• _Work request_
Please transcribe the listing in its entirety, character for character.

• _Data segment_
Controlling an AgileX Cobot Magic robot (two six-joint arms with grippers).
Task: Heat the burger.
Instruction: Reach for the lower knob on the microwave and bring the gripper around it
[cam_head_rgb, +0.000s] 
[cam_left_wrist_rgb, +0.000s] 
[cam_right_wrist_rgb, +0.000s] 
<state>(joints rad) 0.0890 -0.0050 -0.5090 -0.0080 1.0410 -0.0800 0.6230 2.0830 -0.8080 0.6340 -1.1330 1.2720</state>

• _Result of the exercise_
Controlling an AgileX Cobot Magic robot (two six-joint arms with grippers).
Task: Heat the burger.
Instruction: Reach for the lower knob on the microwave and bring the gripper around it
[cam_head_rgb, +0.000s] 
[cam_left_wrist_rgb, +0.000s] 
[cam_right_wrist_rgb, +0.000s] 
<state>(joints rad) 0.0890 -0.0050 -0.5090 -0.0080 1.0410 -0.0800 0.6230 2.0830 -0.8080 0.6340 -1.1330 1.2720</state>

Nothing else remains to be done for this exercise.